A separate US study that looked at vaccine effectiveness against hospitalization in nine states found that protection had waned, especially in people over the age of 75, falling to 76% – the first time a drop had been observed in this data set.
Ash told CNN that the Israeli study on waning antibodies would also be published in the New England Journal of Medicine. That Israeli study showed that people over the age of 60 who received their second jab in March were 60% more protected against infection and 70% more protected against developing severe COVID-19 than those who received the second vaccination in January.
Finally, top US health officials said they believe that Pfizer’s coronavirus vaccine could be authorized for children between the ages of five and 11 by the end of October, two sources familiar with the situation said on Friday and Reuters reported.
Top US infectious disease expert Dr. Anthony Fauci outlined the timetable during an online town hall meeting attended by thousands of staff members at the National Institutes of Health on Friday, according to one of the sources. A second source familiar with the situation said the FDA anticipated a similar timeline for Pfizer.
If Pfizer submits its application for emergency use authorization by the end of September, and the data support its use, “by the time we get to October, the first couple of weeks of October... the Pfizer product will likely be ready,” Fauci said, according to the source.

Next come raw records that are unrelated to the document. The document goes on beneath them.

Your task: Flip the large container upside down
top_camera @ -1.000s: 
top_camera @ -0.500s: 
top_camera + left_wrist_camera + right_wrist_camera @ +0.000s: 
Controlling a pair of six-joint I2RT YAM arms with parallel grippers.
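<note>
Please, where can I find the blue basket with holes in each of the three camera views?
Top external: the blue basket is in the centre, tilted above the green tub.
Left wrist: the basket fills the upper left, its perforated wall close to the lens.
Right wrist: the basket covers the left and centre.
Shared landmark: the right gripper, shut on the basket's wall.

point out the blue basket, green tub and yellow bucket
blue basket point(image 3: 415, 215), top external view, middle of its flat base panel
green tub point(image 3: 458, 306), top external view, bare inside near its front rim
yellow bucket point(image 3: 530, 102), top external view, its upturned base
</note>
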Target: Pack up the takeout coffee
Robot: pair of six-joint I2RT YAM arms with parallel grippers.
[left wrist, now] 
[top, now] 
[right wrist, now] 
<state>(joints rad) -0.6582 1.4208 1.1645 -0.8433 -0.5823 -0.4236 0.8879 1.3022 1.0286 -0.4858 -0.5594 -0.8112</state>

Alroy-Preis stressed that Israel would not administer vaccines to younger children until it receives approval from the FDA, unlike its decision to move forward with booster shots before any official authorization.
“It is possible that in January there will already be an approved vaccine for children from the age of five,” she said in her interview with Channel 12. “We in Israel will vaccinate children only after such approval is received.”